##### Provided records #####

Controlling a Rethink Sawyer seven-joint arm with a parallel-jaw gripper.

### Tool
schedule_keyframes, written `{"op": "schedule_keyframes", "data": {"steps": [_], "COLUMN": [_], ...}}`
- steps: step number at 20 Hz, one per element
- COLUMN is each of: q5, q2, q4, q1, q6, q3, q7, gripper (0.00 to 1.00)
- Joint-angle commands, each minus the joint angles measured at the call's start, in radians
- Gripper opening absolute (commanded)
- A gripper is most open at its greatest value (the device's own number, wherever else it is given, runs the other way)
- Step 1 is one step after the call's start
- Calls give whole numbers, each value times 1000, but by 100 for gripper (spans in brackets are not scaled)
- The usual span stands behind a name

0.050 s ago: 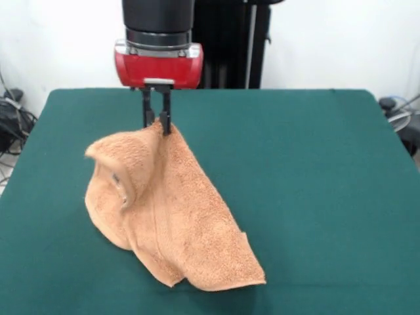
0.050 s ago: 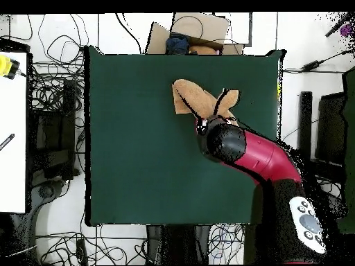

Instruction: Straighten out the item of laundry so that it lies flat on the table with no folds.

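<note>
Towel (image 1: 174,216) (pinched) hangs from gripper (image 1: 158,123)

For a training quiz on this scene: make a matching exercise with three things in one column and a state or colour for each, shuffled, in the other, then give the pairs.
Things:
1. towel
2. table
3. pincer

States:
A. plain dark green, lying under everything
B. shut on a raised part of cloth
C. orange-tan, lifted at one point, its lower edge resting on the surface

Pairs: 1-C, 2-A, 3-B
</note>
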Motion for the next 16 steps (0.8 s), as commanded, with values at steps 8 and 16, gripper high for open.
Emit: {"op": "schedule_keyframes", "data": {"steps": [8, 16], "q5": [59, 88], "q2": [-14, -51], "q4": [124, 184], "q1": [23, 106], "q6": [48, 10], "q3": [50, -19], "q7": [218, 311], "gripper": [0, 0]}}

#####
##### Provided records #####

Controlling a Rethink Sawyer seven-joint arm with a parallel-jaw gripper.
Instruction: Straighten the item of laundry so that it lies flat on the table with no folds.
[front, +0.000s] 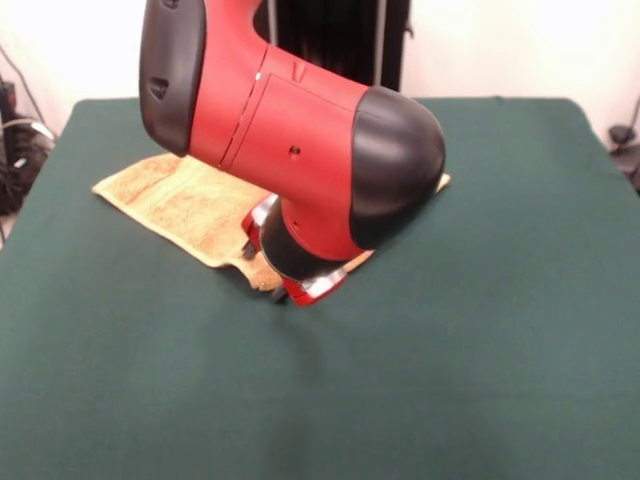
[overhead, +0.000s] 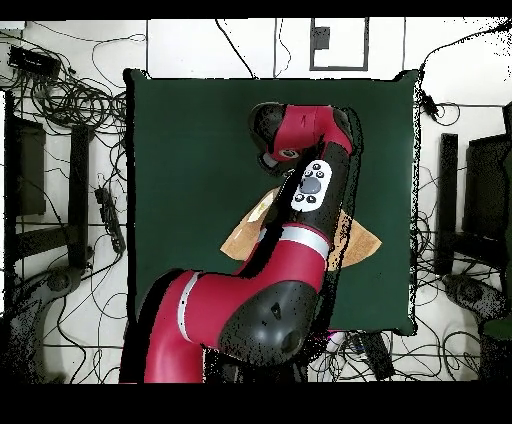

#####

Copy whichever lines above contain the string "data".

Written response
schedule_keyframes, written `{"op": "schedule_keyframes", "data": {"steps": [_], "COLUMN": [_], ...}}`
Emit: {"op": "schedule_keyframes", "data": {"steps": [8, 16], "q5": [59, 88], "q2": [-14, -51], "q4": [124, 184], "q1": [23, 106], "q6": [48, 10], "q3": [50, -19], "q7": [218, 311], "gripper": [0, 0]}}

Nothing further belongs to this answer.